MISSION:
Rapidly deliver innovative and dominant cyberspace capability, and tailored information technology solutions and provide a decisive, warfighting information advantage.
VISION:
Be recognized as the leader within the cyberspace domain delivering innovative, integrated, and cost-effective solutions.
DESCRIPTION:
Defensive Cyber Operations (DCO) rapidly delivers innovative and dominant cyberspace capabilities, as well as tailored information technology solutions for our national, joint and allied partners. These capabilities provide a decisive warfighting information advantage through rapid prototyping, deployable and cloud-based defensive cyber solutions, cyber analytics and detection for cyber threats, and Command, Control, Communications, Computers & Intelligence (C5I) acquisition services. We are the leader within the cyberspace domain, delivering innovative, integrated and cost-effective solutions.
Mr. Robert Zoppa
Mr. Robert Zoppa assumed the Project Manager with Defensive Cyber Operations role in July 2023. In that capacity, he leads the organization that rapidly delivers innovative and dominant cyberspace capabilities for Army global networks and tailored information technology solutions for national, joint, and allied partners. As the project manager, he is the milestone decision authority for acquisition category IV cyber programs. He is responsible for the execution of Army funding across the program objective memorandum.
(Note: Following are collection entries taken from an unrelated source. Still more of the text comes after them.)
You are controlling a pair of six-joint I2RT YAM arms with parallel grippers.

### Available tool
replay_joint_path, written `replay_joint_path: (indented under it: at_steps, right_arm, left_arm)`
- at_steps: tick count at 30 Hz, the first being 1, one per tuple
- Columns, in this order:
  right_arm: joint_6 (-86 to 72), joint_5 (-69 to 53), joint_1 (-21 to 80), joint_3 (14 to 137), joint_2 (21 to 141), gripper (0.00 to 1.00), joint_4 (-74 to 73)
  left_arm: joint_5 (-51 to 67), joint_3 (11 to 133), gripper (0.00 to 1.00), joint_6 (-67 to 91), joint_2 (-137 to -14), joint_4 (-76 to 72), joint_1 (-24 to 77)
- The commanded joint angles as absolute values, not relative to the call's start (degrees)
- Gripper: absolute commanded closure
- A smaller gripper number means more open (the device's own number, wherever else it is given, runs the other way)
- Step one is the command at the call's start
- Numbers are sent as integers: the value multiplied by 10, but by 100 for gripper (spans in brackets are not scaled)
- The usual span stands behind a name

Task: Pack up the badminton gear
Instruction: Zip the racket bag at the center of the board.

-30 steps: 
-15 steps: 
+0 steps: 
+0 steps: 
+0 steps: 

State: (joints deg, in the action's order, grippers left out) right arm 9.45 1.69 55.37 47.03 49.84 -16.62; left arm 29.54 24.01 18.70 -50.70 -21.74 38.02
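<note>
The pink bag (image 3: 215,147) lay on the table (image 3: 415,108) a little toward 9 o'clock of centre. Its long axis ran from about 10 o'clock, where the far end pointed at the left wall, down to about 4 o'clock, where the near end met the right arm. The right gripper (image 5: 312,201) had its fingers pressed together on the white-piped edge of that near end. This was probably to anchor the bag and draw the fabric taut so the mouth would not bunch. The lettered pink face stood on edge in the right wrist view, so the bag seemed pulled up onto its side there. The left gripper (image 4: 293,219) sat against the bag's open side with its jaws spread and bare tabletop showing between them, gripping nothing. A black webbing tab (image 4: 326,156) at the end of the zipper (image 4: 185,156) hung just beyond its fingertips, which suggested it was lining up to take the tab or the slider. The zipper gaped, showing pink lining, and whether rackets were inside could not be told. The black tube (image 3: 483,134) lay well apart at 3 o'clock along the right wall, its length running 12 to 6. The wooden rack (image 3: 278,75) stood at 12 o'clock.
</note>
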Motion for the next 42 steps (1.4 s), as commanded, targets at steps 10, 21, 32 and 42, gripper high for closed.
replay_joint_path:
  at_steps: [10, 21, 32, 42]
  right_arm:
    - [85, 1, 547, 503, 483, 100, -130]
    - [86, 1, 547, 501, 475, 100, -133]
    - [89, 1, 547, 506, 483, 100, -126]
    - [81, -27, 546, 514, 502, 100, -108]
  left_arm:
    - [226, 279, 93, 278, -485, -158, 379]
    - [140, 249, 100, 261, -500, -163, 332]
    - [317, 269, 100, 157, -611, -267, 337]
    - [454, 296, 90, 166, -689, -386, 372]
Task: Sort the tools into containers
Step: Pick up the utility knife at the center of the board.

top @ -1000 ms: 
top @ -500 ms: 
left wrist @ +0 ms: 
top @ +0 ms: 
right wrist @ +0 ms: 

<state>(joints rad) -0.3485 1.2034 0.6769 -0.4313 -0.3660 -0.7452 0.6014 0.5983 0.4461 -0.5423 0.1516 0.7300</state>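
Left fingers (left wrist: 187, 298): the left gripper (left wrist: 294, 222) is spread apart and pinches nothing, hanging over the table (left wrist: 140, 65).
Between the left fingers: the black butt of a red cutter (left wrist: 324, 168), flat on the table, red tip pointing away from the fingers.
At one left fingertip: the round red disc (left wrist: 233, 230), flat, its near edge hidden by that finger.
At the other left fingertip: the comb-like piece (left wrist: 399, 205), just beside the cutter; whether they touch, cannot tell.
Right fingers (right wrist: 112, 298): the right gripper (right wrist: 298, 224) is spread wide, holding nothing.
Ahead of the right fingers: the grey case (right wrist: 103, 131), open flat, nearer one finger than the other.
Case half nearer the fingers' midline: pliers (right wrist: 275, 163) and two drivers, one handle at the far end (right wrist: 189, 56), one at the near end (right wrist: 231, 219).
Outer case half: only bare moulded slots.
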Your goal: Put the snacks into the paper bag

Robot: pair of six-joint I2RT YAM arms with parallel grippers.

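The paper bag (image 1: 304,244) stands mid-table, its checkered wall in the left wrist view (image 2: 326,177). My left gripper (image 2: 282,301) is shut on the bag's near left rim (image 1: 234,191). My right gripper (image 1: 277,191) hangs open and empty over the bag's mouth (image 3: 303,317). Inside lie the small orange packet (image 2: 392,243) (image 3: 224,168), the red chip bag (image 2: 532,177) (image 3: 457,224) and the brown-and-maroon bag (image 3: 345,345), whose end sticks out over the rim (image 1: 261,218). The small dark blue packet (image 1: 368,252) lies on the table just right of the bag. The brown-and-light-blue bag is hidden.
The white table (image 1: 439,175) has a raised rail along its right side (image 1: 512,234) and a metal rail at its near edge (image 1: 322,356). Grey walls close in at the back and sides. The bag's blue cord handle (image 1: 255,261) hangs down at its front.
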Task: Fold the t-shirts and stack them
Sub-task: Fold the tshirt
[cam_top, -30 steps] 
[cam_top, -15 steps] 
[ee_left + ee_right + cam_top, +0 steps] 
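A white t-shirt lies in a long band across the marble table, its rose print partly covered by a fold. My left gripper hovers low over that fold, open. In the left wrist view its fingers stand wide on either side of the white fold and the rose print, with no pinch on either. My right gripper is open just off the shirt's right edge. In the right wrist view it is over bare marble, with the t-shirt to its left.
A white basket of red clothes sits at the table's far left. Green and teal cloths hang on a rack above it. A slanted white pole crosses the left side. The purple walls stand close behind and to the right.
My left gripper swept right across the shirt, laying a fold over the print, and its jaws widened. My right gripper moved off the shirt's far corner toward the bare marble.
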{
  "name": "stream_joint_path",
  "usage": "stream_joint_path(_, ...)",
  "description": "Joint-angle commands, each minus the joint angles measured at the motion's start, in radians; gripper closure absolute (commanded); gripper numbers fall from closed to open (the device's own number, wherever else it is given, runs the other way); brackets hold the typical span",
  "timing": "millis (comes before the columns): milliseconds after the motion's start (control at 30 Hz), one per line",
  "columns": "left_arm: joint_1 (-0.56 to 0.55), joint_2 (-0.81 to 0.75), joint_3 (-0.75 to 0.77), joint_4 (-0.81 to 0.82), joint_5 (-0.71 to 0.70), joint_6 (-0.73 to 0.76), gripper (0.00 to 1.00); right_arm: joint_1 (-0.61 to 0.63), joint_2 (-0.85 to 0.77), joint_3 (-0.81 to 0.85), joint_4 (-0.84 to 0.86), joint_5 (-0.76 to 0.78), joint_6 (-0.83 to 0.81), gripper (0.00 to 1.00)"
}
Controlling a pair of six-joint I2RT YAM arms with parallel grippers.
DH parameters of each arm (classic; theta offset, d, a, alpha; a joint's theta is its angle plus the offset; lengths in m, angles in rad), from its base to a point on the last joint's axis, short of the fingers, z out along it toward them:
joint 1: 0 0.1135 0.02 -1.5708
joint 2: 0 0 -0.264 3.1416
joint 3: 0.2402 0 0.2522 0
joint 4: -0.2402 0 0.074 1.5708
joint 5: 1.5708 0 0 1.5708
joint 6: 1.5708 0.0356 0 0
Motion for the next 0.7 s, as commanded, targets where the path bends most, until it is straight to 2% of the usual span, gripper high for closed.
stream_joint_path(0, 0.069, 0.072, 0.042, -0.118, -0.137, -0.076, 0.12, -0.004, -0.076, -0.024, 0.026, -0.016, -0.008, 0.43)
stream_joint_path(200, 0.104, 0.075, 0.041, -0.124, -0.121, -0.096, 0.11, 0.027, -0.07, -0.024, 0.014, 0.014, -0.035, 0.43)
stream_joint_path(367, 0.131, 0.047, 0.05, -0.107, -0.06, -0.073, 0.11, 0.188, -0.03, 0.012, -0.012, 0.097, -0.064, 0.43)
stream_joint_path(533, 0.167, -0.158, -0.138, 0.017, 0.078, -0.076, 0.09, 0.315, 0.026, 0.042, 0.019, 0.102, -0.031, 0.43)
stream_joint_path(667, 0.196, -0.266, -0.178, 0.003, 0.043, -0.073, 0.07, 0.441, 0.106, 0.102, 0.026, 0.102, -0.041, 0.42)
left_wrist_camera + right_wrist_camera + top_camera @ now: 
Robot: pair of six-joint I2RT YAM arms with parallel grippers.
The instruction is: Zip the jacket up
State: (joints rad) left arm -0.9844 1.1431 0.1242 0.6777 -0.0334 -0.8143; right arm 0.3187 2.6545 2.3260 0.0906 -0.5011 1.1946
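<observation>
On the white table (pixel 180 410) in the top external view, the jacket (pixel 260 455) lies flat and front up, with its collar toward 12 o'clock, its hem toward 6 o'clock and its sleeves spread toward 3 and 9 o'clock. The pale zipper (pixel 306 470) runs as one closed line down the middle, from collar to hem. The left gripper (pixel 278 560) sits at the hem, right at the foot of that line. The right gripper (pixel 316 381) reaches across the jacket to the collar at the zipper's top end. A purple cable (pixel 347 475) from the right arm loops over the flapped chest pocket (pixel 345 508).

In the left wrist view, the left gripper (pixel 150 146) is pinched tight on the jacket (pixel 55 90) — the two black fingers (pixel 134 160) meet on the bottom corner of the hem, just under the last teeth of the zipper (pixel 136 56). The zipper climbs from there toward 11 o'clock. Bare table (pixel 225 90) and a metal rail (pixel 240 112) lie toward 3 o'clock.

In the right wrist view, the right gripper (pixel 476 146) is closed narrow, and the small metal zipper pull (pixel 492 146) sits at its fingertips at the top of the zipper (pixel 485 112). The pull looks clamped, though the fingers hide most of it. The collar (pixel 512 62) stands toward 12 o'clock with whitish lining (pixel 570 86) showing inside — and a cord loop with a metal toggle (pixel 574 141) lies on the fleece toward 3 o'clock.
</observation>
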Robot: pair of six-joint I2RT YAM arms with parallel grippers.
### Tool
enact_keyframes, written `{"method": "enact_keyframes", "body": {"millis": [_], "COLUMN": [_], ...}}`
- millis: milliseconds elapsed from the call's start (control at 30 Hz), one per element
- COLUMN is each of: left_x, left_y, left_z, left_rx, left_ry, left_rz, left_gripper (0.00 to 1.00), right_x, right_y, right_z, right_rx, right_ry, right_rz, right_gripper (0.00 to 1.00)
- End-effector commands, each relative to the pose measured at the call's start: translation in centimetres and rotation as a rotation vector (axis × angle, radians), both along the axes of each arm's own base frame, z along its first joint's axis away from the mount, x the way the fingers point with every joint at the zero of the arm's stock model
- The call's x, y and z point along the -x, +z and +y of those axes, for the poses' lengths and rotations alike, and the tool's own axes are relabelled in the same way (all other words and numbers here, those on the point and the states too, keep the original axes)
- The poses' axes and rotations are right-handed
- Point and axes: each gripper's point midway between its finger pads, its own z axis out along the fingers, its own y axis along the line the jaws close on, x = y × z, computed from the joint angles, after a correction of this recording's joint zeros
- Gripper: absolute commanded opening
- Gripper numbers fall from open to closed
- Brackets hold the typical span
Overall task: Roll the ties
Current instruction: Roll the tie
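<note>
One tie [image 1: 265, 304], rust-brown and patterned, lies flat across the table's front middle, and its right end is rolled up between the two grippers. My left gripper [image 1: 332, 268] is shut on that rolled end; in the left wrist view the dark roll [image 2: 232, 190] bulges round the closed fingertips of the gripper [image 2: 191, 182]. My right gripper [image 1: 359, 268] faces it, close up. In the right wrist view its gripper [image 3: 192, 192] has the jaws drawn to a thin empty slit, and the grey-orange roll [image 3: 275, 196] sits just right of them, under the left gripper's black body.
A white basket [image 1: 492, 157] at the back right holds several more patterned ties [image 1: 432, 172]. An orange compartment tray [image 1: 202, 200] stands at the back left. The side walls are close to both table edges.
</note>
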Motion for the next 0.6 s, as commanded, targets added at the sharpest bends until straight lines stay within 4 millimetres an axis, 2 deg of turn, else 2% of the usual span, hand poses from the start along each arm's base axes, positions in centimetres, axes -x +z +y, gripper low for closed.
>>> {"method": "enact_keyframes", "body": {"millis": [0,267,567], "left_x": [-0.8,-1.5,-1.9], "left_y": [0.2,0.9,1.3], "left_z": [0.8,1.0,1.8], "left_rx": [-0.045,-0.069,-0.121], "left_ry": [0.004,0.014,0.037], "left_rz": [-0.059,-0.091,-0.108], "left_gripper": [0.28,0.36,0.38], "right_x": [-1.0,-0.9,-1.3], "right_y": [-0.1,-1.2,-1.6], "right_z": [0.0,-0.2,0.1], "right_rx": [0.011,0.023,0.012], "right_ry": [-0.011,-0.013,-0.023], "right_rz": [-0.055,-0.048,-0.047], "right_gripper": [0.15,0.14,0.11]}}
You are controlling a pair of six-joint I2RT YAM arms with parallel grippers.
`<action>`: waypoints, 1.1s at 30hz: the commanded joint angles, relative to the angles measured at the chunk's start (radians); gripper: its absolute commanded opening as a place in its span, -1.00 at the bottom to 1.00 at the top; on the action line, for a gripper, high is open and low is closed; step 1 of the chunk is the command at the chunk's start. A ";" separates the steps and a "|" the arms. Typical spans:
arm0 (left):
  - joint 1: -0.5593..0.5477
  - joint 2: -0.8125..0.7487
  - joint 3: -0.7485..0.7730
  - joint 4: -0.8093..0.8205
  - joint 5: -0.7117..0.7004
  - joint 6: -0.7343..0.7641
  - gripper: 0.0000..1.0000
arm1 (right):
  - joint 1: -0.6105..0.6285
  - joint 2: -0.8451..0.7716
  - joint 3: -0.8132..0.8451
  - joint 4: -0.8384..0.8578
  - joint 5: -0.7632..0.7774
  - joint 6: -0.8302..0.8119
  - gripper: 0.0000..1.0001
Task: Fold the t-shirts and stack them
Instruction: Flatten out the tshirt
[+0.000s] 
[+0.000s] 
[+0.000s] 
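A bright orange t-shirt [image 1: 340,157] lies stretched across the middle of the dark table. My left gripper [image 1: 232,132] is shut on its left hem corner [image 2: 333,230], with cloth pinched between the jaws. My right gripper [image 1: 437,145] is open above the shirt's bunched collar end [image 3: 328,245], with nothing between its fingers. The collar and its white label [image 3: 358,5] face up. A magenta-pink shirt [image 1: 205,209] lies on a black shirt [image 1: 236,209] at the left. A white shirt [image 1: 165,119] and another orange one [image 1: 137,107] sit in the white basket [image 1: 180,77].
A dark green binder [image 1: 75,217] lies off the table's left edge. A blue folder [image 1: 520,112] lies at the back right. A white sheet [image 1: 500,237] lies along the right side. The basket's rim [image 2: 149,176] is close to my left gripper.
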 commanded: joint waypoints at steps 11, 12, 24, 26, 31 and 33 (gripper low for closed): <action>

Before assuming this role, Mr. Zoppa attended Senior Service College at the Eisenhower School for National Security and Resource Strategy at the National Defense University, where he earned a Master of Science in National Resource Strategy.
Previously, Mr. Zoppa served as the Deputy Project Manager for PEO EIS’s Defense Integrated Business Systems (DIBS) portfolio in Arlington, Virginia, from 2021 to 2022. His responsibilities included assisting the project manager with managing seven major enterprise business solutions across the financial, logistics, acquisition, and environmental domains, supervising the civilian workforce assigned to the project management office, and providing advice and guidance to the project manger on all aspects of portfolio management. DIBS is accountable or standardizing, streamlining, and sharing critical data across the Army, DOD, and industry partners.
Before that, Mr. Zoppa served as the Deputy Project Manager for the Global Combat Support System–Army (GCSS-Army) at Fort Gregg-Adams, Virginia, from 2010 to 2021. His responsibilities included assisting the product manager with the overall management of the GCSS-Army project, supervising the civilian workforce assigned to the product management office staff, and providing advice and guidance to the product manager on all aspects of the project’s management. GCSS-Army is an enterprise resource planning solution that comprises the tactical component of the Army’s logistics enterprise.
From October 2003 to June 2007, Mr. Zoppa served as Project Manager, GCSS-Army, while on active duty with the U.S. Army. Before that, the Army assigned him to the Strategic and Advanced Computer Center, G-6 at the Pentagon from August 2000 to September 2003, where he oversaw several web-based projects. From July 1998 to July 2000, he served as Assistant Product Manager, GCCS-Army, within the Program Executive Office, Command, Control and Communications – Tactical at Fort Belvoir, Virginia.
From 1987 to 1998, Mr. Zoppa served in various assignments in the Army, including deployments to Saudi Arabia in support of Operations Desert Shield/Storm. His awards and decorations include the Bronze Star Medal, Meritorious Service Medal, Army Commendation Medal (x2), Army Achievement Medal, National Defense Service Medal, Southwest Asia Service Medal, Army Service Ribbon, and the Kuwait Liberation Medal with Palm.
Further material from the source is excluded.